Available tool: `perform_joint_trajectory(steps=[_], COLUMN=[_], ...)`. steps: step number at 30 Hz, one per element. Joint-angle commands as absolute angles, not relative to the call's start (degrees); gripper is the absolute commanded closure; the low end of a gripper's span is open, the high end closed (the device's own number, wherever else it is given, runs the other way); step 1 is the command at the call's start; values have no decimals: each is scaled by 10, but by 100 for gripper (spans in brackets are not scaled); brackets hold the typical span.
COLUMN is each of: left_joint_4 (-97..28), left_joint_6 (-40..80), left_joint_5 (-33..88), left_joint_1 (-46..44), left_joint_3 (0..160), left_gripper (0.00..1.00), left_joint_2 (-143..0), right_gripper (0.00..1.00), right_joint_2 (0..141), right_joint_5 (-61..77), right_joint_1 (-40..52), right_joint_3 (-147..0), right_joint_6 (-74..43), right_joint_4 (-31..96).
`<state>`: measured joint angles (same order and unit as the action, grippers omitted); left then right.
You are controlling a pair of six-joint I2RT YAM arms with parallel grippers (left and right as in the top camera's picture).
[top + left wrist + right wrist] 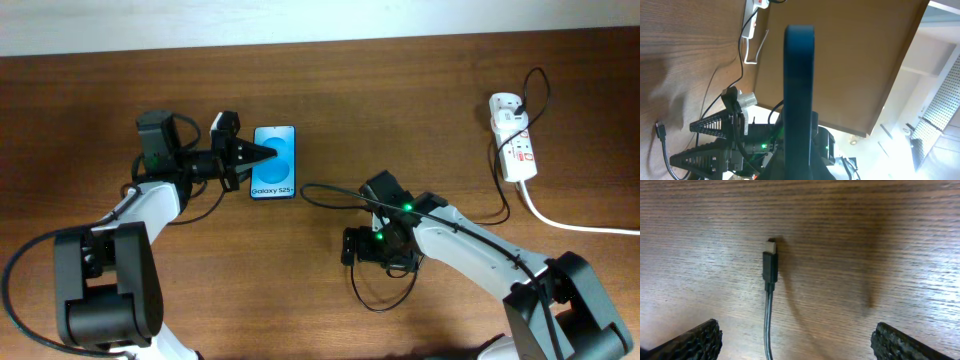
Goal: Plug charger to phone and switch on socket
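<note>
The phone [274, 162], blue-screened, lies left of centre on the table. My left gripper [250, 155] is shut on its left side. In the left wrist view the phone [799, 85] is a dark edge-on bar rising from between the jaws. The charger [770, 267] is a thin black cable whose connector tip lies flat on the wood. My right gripper [800, 350] hovers above it, open wide, one finger on each side and neither touching it. In the overhead view the right gripper [348, 247] sits right of and nearer than the phone. The white socket [513, 150] lies at the far right.
The charger cable [505, 195] loops down from the socket and runs left under the right arm. A thick white cord [575, 227] leaves the socket to the right edge. The left wrist view also shows the right gripper's fingers [705, 125] and the connector [661, 131].
</note>
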<state>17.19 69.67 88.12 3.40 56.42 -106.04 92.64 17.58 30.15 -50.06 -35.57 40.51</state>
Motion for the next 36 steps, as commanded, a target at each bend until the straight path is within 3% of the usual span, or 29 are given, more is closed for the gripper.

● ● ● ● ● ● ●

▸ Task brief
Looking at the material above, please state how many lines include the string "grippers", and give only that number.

▸ Problem solution
2